### What needs to be done
Go to the line holding "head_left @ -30" in the data below and repeat it exactly, then each line after it up to and including the one holding "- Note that". Omit pictures.
Recorded data START
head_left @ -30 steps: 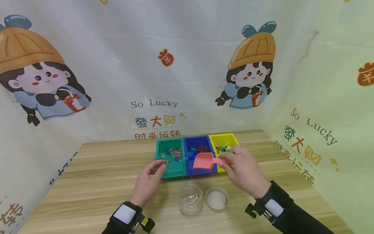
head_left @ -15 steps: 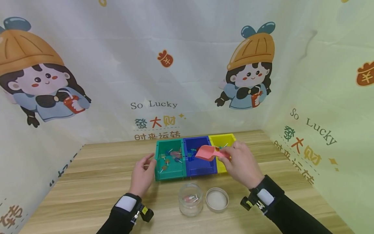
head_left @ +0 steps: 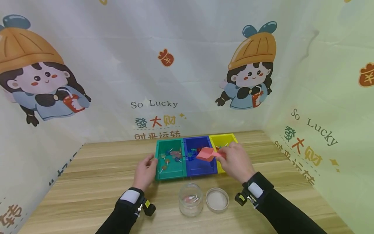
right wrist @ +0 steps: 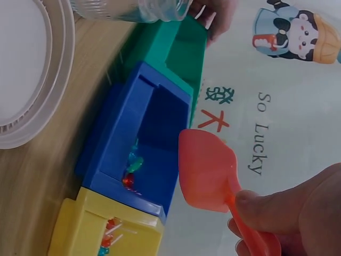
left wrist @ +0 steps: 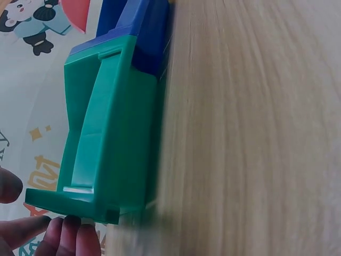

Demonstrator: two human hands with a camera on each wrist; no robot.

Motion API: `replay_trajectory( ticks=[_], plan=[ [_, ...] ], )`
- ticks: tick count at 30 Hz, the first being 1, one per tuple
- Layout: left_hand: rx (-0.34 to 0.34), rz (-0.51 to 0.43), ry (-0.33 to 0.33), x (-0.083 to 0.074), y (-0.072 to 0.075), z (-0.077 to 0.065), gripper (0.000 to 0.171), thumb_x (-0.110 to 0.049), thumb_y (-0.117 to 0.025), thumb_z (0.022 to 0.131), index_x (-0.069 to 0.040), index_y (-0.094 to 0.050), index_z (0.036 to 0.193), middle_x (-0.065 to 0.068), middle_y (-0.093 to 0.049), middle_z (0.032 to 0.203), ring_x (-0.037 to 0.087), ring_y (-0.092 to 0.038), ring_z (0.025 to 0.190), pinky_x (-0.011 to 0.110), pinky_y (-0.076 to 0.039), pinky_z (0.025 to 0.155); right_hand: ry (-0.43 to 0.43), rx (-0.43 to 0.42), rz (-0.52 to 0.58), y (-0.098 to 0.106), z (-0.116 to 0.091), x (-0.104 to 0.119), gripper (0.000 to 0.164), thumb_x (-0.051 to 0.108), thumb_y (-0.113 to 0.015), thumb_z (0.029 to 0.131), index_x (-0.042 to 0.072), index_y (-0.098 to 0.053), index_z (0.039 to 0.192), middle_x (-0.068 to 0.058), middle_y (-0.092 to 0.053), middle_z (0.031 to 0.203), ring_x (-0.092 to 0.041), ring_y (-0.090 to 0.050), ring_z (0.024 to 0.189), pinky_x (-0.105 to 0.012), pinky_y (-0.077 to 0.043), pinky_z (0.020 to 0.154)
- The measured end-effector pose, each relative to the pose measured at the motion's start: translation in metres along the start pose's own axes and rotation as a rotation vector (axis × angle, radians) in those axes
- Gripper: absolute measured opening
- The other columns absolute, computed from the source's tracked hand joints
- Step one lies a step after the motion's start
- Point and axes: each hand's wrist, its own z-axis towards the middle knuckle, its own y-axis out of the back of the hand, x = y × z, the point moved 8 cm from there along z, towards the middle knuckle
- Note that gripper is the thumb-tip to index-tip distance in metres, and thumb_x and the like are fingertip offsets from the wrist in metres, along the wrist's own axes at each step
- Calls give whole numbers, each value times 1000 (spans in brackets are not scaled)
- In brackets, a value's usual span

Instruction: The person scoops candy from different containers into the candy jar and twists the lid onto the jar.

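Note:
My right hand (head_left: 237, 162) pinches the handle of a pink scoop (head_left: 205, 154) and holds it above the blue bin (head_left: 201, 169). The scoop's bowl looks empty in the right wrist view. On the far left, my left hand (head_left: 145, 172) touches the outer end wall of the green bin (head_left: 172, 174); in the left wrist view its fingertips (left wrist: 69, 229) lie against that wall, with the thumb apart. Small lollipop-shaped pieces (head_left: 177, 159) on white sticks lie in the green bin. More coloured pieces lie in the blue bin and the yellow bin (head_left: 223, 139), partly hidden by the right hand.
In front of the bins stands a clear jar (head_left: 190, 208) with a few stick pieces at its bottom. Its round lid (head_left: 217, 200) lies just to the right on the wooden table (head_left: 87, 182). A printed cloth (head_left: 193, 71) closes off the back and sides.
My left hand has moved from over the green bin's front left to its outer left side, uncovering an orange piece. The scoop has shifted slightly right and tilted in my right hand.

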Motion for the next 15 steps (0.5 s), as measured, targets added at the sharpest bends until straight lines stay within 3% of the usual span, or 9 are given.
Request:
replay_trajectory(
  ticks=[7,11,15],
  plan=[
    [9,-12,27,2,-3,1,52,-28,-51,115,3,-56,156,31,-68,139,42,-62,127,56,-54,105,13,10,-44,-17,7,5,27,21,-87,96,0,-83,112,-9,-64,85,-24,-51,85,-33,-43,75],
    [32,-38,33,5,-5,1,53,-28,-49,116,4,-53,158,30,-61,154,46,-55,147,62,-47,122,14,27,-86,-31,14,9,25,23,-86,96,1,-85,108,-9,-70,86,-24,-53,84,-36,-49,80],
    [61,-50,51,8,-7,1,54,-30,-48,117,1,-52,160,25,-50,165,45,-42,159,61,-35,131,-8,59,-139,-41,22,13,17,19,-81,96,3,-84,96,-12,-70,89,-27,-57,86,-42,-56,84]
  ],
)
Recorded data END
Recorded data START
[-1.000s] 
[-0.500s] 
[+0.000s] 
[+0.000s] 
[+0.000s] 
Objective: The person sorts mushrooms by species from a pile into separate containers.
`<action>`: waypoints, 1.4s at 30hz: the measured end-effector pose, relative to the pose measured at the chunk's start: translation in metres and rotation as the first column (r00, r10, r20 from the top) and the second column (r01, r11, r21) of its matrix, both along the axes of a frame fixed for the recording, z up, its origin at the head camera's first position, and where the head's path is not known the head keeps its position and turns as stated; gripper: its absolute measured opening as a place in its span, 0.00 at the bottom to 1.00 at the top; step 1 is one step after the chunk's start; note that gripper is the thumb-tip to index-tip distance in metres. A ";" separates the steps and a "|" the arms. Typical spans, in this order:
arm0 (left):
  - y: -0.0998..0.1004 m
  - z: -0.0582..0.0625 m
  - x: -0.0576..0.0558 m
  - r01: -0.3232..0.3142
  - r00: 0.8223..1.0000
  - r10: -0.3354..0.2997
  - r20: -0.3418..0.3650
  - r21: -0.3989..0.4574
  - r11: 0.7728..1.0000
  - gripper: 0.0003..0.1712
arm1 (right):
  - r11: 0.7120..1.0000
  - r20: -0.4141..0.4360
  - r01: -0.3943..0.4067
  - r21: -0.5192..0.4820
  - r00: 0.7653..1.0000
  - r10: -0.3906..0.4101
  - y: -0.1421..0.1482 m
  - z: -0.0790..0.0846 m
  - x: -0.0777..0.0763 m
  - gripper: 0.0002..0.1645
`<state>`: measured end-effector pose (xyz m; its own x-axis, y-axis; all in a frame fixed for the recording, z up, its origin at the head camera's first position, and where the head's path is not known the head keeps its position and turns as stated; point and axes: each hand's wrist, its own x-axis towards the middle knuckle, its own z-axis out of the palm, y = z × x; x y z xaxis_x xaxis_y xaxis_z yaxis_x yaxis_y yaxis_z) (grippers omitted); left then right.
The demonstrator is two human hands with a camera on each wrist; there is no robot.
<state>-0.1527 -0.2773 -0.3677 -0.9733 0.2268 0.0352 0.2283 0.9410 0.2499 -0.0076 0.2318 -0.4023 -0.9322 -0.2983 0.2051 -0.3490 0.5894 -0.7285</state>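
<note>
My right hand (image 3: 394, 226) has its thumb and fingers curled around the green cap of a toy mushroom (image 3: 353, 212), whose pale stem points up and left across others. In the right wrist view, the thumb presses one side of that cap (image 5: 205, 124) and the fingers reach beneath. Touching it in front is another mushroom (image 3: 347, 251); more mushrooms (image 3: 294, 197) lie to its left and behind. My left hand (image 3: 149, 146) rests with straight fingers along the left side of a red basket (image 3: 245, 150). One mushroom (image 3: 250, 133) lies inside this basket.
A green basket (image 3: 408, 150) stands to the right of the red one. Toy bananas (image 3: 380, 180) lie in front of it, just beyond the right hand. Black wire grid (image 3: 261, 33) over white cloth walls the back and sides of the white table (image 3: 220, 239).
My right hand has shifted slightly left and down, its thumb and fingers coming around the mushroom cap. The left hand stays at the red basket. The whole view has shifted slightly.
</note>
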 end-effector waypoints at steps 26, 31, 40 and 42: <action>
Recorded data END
### Exercise response
head_left @ -30 steps: 
head_left @ -15 steps: 
head_left @ +0 steps: 
right wrist @ +0 steps: 
left wrist @ +0 steps: 

Demonstrator: two human hands with a camera on each wrist; no robot.

Motion API: `replay_trajectory( ticks=[_], plan=[ [_, ...] ], )`
- ticks: tick count at 30 Hz, the first being 1, one per tuple
- Layout: left_hand: rx (-0.34 to 0.34), rz (-0.51 to 0.43), ry (-0.33 to 0.33), x (-0.083 to 0.074), y (-0.072 to 0.075), z (-0.077 to 0.065), gripper (0.000 to 0.171), thumb_x (-0.110 to 0.049), thumb_y (-0.117 to 0.025), thumb_z (0.022 to 0.131), index_x (-0.069 to 0.040), index_y (-0.094 to 0.050), index_z (0.036 to 0.193), middle_x (-0.065 to 0.068), middle_y (-0.093 to 0.049), middle_z (0.032 to 0.203), ring_x (-0.037 to 0.087), ring_y (-0.092 to 0.038), ring_z (0.025 to 0.190), pinky_x (-0.011 to 0.110), pinky_y (-0.076 to 0.039), pinky_z (0.025 to 0.155); right_hand: ry (-0.43 to 0.43), rx (-0.43 to 0.42), rz (-0.52 to 0.58), y (-0.098 to 0.106), z (-0.116 to 0.091), x (-0.104 to 0.119), gripper (0.000 to 0.164), thumb_x (-0.051 to 0.108), thumb_y (-0.113 to 0.015), thumb_z (0.029 to 0.131), index_x (-0.042 to 0.072), index_y (-0.098 to 0.053), index_z (0.039 to 0.192), middle_x (-0.068 to 0.058), middle_y (-0.092 to 0.053), middle_z (0.031 to 0.203), ring_x (-0.092 to 0.041), ring_y (-0.090 to 0.050), ring_z (0.024 to 0.189), pinky_x (-0.105 to 0.012), pinky_y (-0.077 to 0.043), pinky_z (0.020 to 0.154)
- The measured end-effector pose, each relative to the pose measured at the motion's start: translation in metres along the start pose's own axes and rotation as a rotation vector (axis × angle, radians) in those axes
- Gripper: absolute measured opening
- The other columns absolute, computed from the source's tracked hand joints
- Step one lies a step after the motion's start
- Point and axes: each hand's wrist, its own z-axis towards the middle knuckle, its own y-axis out of the back of the hand, x = y × z, the point moved 8 cm from there along z, towards the middle knuckle
- Note that gripper is the thumb-tip to index-tip distance in metres, and thumb_x and the like are fingertip offsets from the wrist in metres, along the wrist's own axes at each step

Nothing more remains to be done for this exercise.